### THE PROBLEM:
Your answer should hold each line of the material that contains the word "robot".

### RECORDS FOR THIS EXERCISE:
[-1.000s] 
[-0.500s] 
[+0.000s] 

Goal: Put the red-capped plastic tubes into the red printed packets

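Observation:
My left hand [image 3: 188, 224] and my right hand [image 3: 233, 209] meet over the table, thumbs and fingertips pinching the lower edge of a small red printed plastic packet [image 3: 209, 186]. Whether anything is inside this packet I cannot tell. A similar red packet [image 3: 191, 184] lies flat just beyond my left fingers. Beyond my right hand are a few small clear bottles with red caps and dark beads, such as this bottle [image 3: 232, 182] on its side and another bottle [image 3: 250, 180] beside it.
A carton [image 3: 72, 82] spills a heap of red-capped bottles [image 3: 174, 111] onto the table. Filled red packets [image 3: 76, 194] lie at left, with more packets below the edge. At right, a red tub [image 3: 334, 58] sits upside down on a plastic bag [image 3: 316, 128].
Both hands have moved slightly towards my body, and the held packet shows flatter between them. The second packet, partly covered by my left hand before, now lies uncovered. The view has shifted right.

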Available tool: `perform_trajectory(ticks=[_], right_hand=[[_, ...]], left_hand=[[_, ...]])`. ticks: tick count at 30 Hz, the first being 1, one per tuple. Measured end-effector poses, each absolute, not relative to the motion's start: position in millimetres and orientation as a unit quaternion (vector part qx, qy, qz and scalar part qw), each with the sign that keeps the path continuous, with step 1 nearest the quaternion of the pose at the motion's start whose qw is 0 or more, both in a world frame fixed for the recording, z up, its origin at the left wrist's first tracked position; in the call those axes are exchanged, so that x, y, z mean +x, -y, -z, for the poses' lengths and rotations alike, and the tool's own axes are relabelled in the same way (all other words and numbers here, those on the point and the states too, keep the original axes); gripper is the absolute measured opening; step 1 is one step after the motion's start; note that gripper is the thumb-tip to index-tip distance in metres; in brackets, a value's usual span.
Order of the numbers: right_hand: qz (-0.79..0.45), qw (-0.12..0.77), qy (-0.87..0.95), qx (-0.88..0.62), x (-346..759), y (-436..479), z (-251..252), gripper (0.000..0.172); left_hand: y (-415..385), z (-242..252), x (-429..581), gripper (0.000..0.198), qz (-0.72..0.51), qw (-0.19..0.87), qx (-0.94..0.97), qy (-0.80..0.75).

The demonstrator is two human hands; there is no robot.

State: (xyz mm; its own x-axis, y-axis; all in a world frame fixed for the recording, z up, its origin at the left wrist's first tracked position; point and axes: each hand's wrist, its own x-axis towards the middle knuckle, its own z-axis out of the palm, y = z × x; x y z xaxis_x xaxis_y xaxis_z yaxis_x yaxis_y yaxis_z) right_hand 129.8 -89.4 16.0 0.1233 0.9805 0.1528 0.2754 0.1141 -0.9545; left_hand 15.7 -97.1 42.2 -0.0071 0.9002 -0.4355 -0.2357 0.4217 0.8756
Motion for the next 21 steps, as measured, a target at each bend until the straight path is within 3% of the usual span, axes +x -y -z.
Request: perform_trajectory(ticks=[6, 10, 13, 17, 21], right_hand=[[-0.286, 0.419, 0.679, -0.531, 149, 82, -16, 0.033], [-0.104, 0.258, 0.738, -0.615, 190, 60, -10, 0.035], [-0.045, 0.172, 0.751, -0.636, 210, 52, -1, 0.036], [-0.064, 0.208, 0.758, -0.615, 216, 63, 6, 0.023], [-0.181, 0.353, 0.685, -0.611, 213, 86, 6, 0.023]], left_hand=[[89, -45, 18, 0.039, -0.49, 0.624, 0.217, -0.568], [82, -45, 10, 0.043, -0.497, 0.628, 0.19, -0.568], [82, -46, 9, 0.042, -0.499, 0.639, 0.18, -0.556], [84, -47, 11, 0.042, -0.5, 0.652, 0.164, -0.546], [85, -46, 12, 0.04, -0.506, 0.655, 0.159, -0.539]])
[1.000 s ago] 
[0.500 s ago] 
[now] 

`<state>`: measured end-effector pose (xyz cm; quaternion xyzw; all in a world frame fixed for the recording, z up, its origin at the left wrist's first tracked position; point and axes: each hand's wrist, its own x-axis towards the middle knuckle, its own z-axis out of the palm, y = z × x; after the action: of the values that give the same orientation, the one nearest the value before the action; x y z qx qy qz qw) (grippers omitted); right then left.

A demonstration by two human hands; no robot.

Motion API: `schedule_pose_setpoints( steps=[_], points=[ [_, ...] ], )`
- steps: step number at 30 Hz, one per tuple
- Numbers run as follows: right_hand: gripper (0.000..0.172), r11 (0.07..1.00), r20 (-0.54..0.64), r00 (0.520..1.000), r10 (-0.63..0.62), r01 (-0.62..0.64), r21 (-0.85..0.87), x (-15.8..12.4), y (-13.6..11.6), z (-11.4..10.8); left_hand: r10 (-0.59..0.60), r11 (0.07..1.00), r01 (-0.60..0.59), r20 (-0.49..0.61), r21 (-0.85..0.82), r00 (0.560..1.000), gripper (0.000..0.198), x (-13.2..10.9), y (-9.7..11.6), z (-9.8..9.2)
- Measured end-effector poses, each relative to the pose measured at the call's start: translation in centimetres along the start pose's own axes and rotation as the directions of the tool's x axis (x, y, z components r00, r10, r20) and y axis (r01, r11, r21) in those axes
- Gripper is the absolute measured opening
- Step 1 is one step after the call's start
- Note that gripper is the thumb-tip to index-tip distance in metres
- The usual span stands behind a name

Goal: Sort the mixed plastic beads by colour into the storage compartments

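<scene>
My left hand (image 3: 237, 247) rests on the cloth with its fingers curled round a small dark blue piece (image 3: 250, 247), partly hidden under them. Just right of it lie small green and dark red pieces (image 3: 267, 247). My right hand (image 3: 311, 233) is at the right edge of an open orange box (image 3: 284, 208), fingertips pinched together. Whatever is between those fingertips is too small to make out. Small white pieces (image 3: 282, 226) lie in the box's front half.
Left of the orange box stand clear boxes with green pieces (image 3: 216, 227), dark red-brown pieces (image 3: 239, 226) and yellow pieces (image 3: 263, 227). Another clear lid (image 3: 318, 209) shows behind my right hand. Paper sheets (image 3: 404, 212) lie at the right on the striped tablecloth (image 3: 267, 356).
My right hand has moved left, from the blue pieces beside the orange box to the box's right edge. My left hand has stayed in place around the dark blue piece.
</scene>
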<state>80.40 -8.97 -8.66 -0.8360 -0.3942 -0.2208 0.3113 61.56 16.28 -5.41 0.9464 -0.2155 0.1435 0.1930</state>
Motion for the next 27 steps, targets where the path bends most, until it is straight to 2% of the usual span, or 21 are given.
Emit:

### EXERCISE RESPONSE:
The demonstrator is two human hands; there is no robot.
A demonstration by two human hands; no robot.

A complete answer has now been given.